Purpose: The objective of this study was to investigate the prevalence of Listeria spp., Staphylococcus aureus, and Salmonella in beef carcasses during dry aging.
Methods: Surface samples from 27 beef carcasses and 26 environmental samples (door knob, knife, tray, cutting board, shelve, and fans in aging room) in dry aging room by swabbing method with sterile gauze. Swab samples were then plated on Palcam agar (Listeria spp.), mannitol salt agar (Staphylococcus aureus), and xylose-lysine-desoxycholate agar (Salmonella). Typical colonies from each plate were further analyzed by 16S rRNA analysis and PCR for identification. To detect toxigenic genes in each isolates, PCR were performed using the primers specific to pathogenic genes.
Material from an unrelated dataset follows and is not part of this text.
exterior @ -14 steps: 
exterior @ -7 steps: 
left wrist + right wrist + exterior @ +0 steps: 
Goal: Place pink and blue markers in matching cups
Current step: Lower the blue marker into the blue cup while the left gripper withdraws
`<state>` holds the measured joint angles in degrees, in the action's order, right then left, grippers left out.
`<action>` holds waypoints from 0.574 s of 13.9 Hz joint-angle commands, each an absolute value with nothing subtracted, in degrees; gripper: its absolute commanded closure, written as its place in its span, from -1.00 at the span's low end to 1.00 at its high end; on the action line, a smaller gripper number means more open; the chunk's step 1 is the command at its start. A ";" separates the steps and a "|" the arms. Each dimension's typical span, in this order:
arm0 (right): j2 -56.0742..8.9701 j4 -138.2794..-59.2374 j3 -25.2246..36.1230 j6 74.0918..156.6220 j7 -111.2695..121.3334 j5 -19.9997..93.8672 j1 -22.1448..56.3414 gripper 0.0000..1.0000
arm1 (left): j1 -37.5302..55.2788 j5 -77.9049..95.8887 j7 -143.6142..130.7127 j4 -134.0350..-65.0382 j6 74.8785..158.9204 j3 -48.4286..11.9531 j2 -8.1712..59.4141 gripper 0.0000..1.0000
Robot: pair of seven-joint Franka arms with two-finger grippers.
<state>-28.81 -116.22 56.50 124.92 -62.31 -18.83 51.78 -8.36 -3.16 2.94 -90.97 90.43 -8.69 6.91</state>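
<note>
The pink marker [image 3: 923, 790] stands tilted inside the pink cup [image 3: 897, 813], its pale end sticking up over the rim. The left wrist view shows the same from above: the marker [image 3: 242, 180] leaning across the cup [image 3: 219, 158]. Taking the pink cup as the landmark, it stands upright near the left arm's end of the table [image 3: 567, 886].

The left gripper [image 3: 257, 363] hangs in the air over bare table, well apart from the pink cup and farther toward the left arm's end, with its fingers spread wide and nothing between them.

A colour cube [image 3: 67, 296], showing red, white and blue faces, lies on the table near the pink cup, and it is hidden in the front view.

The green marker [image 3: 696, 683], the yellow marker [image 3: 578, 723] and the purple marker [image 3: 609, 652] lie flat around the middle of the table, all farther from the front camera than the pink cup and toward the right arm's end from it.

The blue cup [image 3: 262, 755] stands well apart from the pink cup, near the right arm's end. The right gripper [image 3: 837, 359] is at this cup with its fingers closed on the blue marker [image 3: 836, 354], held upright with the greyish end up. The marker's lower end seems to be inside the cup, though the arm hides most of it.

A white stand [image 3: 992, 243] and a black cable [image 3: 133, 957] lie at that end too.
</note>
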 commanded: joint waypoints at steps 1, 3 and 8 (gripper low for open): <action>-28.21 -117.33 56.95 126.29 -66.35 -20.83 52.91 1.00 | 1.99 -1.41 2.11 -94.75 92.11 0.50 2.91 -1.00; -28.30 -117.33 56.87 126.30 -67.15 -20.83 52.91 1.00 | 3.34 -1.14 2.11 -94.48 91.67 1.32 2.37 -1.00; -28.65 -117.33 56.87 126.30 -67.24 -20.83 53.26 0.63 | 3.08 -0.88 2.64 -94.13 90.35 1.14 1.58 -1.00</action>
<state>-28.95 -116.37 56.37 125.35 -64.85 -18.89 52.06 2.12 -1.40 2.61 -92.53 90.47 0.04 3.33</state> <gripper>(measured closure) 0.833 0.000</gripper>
Results: Of 27 carcass samples, Listeria spp. were isolated from three samples (11.1%), and two samples had Listeria ivanovii (7.4%) and one sample had Listeria monocytogenes (3.7%). Staphylococcus aureus was also isolated from 16 samples (59.3%), but there were no samples contaminated with Salmonella. Of 26 environmental samples, two samples (7.7%; one cutting board and one shelf) were contaminated with Salmonella. Listeria monocytogenes (3.9%) was, also, isolated from the cutting board. The L. monocytogenes isolates had pathogenic genes such as hlyA and prs.
Significance: These results indicate that food safety criteria need to be established to improve food safety for dry aging beef.